Pages

Friday, 17 May 2013

Book Review : The Art of Scalability

About the author: Theo Schlossnagle is the founder and CEO of OmtiTI.

The Book
This book aims to be a comprehensive, technology stack-agnostic compendium of strategies and guidelines to achieving scalability objectives for internet applications. It is quite thin (262 pages) and came out in 2007, when the DevOps meme was not around in its current form.  

Why I like this book
I like this book because it's oriented towards building a solid foundation on topics related to scaling. Compare this book with 'Web Operations: Keeping the Data on Time' (published in late 2010), and you'll find the book under discussion to be more grounded in fundamental principles, and the latter more oriented towards new trends. Now there's nothing wrong with the 'latest-trend' books, but it's better if one reads this kind first to get a good grounding.

Overview of Chapters:
The first three chapters cover basic principles, managing release cycles and operations teams. 

A big part of chapter 4 is devoted to explaining the difference between high availability and load balancing. There's no coverage of Cloud based options here – this is for you if you manage your own datacenters. Also, cloud based options will invariably be tied to specific vendors. Different HA options are considered with almost academic rigour. 

Chapter 5 examines load balancing options at different layers of the OSI network stack.

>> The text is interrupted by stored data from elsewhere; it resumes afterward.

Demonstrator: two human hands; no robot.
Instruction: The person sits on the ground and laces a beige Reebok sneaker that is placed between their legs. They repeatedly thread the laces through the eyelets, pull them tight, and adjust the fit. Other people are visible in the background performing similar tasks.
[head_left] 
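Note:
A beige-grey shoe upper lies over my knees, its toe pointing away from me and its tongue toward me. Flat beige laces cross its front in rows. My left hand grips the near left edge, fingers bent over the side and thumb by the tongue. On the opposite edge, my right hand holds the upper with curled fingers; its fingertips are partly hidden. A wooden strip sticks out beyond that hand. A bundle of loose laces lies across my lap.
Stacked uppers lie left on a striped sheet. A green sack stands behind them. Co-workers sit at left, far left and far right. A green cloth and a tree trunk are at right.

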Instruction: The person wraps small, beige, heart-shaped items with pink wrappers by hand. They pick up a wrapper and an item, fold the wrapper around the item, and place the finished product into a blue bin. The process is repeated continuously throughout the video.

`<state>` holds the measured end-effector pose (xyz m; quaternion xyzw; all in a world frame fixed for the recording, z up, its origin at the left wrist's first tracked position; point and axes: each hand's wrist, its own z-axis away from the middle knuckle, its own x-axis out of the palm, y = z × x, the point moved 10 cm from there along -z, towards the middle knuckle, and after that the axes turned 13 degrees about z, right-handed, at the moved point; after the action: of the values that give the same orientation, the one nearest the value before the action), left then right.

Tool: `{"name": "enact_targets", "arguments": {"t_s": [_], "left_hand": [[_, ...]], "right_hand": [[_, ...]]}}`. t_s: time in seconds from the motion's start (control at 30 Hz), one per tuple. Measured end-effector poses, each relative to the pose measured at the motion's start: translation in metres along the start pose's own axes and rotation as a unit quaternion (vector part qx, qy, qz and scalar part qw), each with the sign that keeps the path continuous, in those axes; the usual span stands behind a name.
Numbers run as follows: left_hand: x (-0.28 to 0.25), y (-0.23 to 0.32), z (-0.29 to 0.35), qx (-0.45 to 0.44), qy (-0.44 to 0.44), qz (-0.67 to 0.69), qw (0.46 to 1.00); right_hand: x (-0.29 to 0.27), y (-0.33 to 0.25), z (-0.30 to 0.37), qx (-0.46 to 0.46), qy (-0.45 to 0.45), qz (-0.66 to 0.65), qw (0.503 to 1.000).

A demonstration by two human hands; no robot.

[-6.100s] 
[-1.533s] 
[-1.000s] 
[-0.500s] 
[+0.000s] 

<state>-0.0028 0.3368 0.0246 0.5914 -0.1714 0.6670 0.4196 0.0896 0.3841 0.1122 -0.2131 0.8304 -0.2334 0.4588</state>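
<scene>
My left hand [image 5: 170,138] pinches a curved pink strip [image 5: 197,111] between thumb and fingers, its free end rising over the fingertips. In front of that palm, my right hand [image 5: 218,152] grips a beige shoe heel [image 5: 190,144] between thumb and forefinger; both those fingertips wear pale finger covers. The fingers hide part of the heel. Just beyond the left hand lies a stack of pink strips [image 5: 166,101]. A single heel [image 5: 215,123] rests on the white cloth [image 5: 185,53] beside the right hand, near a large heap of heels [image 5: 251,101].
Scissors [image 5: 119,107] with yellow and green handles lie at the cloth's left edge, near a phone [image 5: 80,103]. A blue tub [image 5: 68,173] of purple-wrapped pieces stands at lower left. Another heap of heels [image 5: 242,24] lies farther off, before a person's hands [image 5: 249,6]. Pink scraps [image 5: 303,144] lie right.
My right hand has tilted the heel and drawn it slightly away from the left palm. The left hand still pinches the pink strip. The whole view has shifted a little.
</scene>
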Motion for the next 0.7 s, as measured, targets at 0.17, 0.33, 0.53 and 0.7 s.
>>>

Chapter 6 is a mini-guide to building your own Content Delivery Network. From calculating your expected traffic, cost estimates, inter-node synchronization in a cluster to choosing the OS and having an HA network configuration – it's an interesting journey. It brings out the challenges which are invisible to most of us who push our static content to a third party CDN and forget about it. There's a section on DNS issues as well covering Anycast.

Chapter 7 covers five caching techniques. True to the general theme of the book, it does not talk about specific technologies but about theory that can be studied and applied to the problem at hand. An example of speeding up a news website is used to illustrate how to deploy and tune memcached (for that specific site's design).

In Chapter 8, we see an overview of distributed databases, including an overview of different database replication strategies. Managing, storing, aggregating and parsing logs is a challenge we all face – this is covered in Chapter 9. This chapter is dated now as there have been many advances on this topic.

Overall, a must-have for anybody who is interested or works in scaling internet facing applications.

Amazon US URL: http://www.amazon.com/Scalable-Internet-Architectures-Theo-Schlossnagle/dp/067232699X

Indian bookstores: http://isbn.net.in/9788131706114

Saturday, 4 May 2013

Thoughts on "A Note on Distributed Computing"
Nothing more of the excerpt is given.